Covid-19 continues to spread like wildfire throughout the globe, infecting close to 370,000 and killing 16,000 as at the time of writing.

In response, countries are imposing draconian travel restrictions to contain the pandemic’s spread.

These lock-downs and travel bans have severely impacted the aviation industry.

Two days ago, we discussed whether Singapore Airline Limited (SGX: C6L) could survive the Covid-19 crisis. The conclusion was that the airline may face significant difficulties and may need to be bailed out by its major shareholder, Temasek.

We now turn our attention to SATS Ltd (SGX: S58) to assess if the airline caterer can survive this crisis. SATS’ key customers are SIA and other major airlines, and the group provides ground handling and food catering services to the aviation industry.

On March 9, SATS had warned of a substantial and adverse impact on its revenue and profitability as demand for air travel experienced an unprecedented slump.

With that in mind, can SATS navigate its way through this tough challenge and emerge unscathed?

1. Financially stronger than SIA

A glance at SATS’ latest third-quarter fiscal year 2020 (3Q FY 2020) financials shows that the group is, at least, financially stronger than SIA.

As of 31 December 2019, SATS held S$212.4 million in cash and short-term deposits. Total gross debt stood at S$103.6 million.

The group, therefore, was in a net cash position of around S$108.8 million.

SATS is paying a total of S$4.5 million in interest costs on its borrowings for the first nine months of the fiscal year 2020 (9M FY 2020), which works out to be around S$0.5 million per month.

In contrast, SIA was paying a total of S$169.5 million in finance costs over the same period, or around S$18.8 million per month.

2. A portion of revenue is non-aviation related

Though the bulk of SATS’ revenue comes from the aviation industry, over the years, the group has worked on diversifying its sources of income away from this industry.

Source: SATS’ 3Q 2020 Presentation Slides

Its 3Q FY 2020 presentation slides show the breakdown for revenue by industry — around 15.5% of revenue for 9M FY 2020 now comes from non-aviation sources.

Though this may still be insignificant, it does provide some buffer for SATS compared to SIA, which derives 100% of its revenue from aviation.

3. History of free cash flow generation

SATS has traditionally displayed consistent and healthy cash flow generation. Over the last five years, the group has generated, on average, S$200 million worth of free cash flow annually.

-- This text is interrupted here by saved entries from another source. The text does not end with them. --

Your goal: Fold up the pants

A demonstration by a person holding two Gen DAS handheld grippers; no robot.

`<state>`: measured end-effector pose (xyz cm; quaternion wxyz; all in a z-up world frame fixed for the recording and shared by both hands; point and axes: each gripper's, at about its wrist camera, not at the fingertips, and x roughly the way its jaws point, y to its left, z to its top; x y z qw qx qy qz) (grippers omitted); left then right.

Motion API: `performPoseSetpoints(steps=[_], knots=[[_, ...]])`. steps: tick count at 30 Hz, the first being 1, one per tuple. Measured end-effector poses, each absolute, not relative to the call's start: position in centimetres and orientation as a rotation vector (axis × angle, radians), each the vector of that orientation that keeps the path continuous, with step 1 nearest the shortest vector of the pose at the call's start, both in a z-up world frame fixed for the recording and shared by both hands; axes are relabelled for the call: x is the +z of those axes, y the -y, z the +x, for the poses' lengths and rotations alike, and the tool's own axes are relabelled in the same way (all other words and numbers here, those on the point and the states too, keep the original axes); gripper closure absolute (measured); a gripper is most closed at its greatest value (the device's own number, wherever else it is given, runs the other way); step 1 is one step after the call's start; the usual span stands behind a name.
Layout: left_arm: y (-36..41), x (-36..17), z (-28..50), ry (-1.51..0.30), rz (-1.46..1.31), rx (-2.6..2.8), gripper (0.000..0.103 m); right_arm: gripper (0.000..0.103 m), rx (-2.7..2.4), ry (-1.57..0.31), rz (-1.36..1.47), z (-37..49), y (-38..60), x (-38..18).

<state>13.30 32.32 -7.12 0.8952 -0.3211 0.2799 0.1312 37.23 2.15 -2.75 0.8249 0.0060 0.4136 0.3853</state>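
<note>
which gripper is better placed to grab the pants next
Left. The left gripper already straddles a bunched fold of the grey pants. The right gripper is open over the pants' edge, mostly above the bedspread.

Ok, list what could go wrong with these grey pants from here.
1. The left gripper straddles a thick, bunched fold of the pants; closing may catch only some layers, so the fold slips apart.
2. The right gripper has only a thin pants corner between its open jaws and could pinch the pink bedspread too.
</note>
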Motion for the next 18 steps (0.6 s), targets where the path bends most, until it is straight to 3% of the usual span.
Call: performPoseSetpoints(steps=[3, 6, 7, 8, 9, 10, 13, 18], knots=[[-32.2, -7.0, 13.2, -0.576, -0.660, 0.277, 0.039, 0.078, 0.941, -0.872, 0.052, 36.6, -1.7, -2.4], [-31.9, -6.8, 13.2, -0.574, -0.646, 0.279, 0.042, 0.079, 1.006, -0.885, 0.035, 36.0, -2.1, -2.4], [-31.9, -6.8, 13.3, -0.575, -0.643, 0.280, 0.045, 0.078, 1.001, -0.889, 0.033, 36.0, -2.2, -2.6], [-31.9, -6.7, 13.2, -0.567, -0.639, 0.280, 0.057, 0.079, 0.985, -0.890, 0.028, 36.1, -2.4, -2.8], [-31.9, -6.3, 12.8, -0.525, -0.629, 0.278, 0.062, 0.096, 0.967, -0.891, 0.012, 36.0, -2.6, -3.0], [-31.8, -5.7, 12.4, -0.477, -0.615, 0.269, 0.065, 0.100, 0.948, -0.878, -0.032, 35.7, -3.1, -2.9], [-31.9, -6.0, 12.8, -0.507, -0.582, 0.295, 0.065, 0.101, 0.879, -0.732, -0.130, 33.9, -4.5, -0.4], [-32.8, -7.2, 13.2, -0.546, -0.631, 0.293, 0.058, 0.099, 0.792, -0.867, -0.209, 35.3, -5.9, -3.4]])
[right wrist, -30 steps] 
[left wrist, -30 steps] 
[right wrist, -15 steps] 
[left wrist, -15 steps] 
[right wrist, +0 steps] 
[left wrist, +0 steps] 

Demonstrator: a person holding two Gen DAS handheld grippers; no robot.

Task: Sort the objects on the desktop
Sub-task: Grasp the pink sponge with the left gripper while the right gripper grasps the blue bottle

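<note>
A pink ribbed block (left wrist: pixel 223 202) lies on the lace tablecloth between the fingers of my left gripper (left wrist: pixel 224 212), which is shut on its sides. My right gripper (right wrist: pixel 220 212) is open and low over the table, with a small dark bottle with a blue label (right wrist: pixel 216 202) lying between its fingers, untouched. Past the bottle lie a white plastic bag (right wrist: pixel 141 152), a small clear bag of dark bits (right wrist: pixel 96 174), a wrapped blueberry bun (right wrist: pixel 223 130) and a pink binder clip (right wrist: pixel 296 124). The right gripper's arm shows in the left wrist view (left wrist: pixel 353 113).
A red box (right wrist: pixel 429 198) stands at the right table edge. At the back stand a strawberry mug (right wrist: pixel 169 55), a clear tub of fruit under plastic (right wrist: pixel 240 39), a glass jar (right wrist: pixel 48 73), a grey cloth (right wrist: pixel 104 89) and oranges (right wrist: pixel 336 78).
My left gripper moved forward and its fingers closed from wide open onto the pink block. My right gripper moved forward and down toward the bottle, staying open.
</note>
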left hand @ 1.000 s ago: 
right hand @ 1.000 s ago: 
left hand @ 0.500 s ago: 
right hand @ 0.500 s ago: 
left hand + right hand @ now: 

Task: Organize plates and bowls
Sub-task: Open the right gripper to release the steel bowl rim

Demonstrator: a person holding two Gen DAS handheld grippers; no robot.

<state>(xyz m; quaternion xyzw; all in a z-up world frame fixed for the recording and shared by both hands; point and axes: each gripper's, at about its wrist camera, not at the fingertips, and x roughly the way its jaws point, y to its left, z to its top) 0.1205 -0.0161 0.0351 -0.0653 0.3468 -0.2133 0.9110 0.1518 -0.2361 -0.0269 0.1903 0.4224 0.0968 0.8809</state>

This crisis will badly impact operating cash flow, which will almost certainly lead to negative free cash flow generation.

However, with SATS’ good history of free cash flow generation, the group should be able to bounce back much quicker once air travel conditions return to normal.

4. Acquisition of Monty’s Bakehouse

Assets become substantially cheaper during a major crisis. This offers the opportunity for stronger companies to buy them over at depressed valuations.

SATS has demonstrated that it had done this before.

Back in December 2008, at the height of the Global Financial Crisis, it purchased a 69.68% stake Singapore Food Industries for S$334.5 million.

Fast forward to the present, SATS had just concluded the purchase of aviation food innovator Monty’s Bakehouse for S$48.4 million.

Though the acquisition concluded one week before SATS’ profit warning, it shows that the group is ready to take advantage of crises to acquire, and this also indirectly provides assurance that it has the resources to navigate its way through the challenges.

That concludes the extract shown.